In April we decided to launch a game about color and to post all the works on Instagram, hence the idea of involving anyone who wanted to join us: quilters from every part of the world accepted our invitation to play with us. It was a big pleasant surprise!  

Many of them expressed their enthusiasm for this initiative, experienced in a moment of closure. We believe that people appreciated the “social” aspect and the chance to focus their mind on a personal project to carry on. We are really happy about this!

Looking more at the practical side, we decided to propose some questions to quilters who have already finished their work within September 15th  to pursue our community sharing intent. Questions were about what they liked about this game, what they think to have learnt and how they have overcome the difficulties while working. We have collected the replies, you can read them below.

This occasion prompted some of the participants to make their first try with improv.

Adriana Pereira @drikartesatelie from Brazil told us how it was her start: “I went in search of my orange hand dyed fabrics and other commercial fabrics, to construct the improvisation palette. After that, I spent about 15 days just looking at those beautiful fabrics and thinking: I’ll spoil fabrics because nothing will come out!!! But I thought, if I don’t start, I won’t know I can ever do it: I was really scared! I confess that the first cut and seams are there in my patchwork box, but then I found myself full of so many ideas and small blocks done, that it was difficult to choose what to use in the challenge. When I started to put blocks on the wall, choosing the position and taking pictures, there were many photos: for mathematicians, an almost infinite progression!!!! In August 2020 I finished my orange summer challenge. Wonderful and enriching experience with modern and improv quilting.”
Marta Vázquez Urbez @vazquezurbez, Spanish from Oman, said: “this has been an incredible opportunity to try something new. I’m completely sure that I’m going to use this technique in future works.”
Bagarus Magdi @bagarusmag from Hungary replied: “It felt good to play together, I enjoyed the unrestricted freedom of improv quilting, learning from the group. I painted materials, I planned what theme I would choose for the colors, I watched the work of the quilters of different nations and I made my first improv quilt.”

We created on-line improv games as a positive reaction to the mandatory distancing period, and we’re glad to hear that this approach resonated also with the participants’ minds!

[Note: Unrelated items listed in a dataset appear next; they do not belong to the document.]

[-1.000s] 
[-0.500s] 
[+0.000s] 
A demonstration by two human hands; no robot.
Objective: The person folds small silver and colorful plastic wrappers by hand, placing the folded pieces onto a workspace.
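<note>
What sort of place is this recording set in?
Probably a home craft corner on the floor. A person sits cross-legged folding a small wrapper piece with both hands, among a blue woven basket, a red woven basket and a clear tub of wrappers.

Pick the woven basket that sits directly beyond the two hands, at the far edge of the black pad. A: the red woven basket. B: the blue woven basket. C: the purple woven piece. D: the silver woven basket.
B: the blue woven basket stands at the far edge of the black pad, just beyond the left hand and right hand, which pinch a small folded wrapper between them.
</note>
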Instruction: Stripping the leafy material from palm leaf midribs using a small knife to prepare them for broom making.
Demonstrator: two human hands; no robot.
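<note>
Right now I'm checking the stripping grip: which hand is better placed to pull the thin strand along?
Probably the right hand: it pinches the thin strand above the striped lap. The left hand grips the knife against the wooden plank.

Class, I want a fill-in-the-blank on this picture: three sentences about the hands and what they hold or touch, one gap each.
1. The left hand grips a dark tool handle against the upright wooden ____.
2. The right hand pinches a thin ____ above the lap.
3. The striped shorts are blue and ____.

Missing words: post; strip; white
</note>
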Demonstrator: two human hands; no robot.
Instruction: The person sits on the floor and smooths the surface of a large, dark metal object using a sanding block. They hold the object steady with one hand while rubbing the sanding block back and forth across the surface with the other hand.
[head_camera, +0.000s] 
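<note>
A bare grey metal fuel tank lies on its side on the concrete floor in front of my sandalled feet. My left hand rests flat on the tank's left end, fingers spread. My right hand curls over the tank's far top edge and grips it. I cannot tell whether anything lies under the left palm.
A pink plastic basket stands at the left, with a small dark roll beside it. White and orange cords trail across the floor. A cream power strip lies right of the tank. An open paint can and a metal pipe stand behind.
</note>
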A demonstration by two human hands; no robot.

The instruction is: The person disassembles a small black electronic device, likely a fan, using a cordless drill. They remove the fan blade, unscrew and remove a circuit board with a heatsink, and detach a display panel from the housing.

María Paz Avalos @sakura.quilting from Chile said: “In my case, most of the time, patchwork and quilting are very lonely activities. But in occasions like this challenge, I felt part of a group. I needed this feeling because of the world situation; the quarantine and other restrictions have imposed a severe distance, but our art has made us stay close. I think that the quilters that participated in the challenge were all motivated and felt very welcome. The community was warm and positive.”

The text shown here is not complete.